Listed entries section start

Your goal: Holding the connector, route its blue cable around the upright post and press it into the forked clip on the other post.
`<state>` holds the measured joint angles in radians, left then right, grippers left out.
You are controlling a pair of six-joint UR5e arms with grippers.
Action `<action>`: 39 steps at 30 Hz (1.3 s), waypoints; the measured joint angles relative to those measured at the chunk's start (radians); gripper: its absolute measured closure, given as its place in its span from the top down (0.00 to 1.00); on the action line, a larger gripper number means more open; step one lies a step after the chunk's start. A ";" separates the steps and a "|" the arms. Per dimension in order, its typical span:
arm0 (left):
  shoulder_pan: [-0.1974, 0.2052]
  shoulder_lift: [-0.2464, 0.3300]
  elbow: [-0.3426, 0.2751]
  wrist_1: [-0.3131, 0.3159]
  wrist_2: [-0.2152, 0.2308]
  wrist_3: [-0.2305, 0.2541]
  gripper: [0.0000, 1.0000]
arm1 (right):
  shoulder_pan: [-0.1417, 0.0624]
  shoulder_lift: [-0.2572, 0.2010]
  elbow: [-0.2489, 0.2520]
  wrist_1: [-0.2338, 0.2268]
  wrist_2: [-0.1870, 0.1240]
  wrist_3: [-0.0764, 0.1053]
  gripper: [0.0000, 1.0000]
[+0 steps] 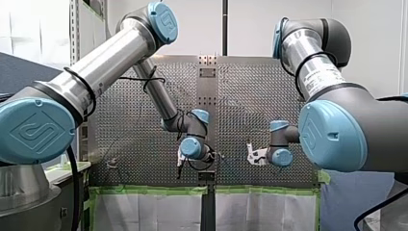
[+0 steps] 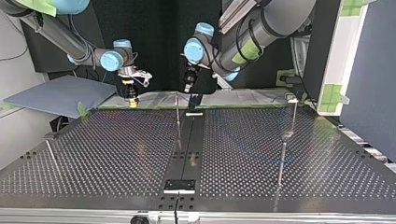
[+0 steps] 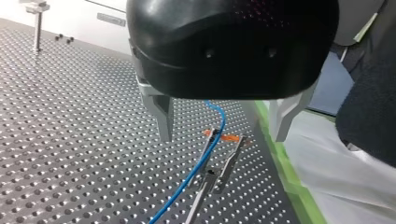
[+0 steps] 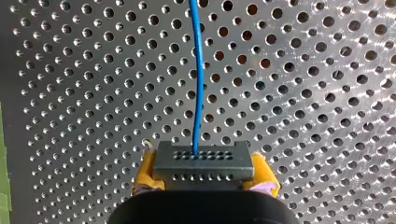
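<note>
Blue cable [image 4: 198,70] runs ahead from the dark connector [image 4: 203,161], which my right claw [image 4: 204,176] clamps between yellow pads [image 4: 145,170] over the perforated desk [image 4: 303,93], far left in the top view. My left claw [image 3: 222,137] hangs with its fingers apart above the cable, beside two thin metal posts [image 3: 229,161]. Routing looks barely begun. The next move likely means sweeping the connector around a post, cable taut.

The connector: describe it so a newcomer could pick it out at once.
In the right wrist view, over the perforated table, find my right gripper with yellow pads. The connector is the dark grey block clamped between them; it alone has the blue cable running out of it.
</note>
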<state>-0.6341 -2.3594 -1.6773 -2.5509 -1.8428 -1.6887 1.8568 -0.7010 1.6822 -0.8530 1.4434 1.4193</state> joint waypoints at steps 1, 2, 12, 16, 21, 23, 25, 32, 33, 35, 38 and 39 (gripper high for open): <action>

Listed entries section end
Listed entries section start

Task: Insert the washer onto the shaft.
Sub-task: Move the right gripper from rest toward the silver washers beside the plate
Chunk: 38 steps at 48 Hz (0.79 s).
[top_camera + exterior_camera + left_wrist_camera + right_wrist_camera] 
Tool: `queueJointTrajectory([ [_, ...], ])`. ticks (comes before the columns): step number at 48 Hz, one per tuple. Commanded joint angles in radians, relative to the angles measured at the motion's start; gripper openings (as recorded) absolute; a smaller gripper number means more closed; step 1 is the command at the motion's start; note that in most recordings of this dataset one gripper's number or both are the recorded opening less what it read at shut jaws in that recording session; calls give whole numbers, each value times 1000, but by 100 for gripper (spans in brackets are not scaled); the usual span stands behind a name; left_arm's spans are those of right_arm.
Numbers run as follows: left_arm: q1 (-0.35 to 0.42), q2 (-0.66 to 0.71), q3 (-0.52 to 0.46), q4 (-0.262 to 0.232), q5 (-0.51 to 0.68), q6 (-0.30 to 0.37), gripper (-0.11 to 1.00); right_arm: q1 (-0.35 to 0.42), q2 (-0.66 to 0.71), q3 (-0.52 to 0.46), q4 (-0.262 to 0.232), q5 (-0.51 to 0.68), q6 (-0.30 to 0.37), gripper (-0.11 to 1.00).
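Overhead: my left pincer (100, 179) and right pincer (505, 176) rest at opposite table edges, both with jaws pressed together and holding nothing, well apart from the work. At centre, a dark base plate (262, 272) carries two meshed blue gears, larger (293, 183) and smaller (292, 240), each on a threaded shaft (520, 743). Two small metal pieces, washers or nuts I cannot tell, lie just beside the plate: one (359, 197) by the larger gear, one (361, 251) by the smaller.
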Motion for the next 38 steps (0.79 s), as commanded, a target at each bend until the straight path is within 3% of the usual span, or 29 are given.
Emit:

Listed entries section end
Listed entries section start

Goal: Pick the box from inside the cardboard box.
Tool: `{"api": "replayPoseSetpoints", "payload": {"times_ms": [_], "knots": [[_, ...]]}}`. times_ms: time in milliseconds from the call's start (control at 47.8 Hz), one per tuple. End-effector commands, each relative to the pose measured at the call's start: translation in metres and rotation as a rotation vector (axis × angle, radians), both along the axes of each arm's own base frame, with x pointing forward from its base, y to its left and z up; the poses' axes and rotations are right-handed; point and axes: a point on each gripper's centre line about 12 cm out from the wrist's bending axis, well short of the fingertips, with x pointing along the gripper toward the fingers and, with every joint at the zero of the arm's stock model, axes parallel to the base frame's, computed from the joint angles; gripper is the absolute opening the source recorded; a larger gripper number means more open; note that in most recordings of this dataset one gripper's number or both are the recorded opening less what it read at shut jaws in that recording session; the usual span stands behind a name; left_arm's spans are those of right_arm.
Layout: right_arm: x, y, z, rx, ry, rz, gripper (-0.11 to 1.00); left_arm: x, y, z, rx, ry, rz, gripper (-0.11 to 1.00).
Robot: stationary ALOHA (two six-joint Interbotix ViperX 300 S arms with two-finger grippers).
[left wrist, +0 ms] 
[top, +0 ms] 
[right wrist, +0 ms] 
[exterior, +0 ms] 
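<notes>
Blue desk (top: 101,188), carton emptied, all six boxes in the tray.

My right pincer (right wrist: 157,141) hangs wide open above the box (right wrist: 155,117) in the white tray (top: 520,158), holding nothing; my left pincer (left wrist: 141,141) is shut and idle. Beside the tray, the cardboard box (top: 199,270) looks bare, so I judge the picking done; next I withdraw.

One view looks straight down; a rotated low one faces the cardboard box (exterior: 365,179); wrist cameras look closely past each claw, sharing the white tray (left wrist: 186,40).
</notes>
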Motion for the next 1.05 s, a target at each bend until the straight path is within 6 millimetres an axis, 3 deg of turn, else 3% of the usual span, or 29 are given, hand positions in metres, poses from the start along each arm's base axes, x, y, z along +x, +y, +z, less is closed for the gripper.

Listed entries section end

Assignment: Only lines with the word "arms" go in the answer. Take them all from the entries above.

Answer to this problem:
You are controlling a pair of six-joint UR5e arms with grippers.
Action `<action>`: 39 steps at 30 Hz (1.3 s), waypoints; the measured joint angles relative to those measured at the chunk's start (radians); gripper: its absolute measured closure, given as its place in its span from the top down (0.00 to 1.00); on the action line, a larger gripper number means more open; step one lies a step after the chunk's start. A ";" separates the steps and a "|" the arms. Per dimension in order, its typical span:
Robot: stationary ALOHA (two six-joint Interbotix ViperX 300 S arms with two-finger grippers).

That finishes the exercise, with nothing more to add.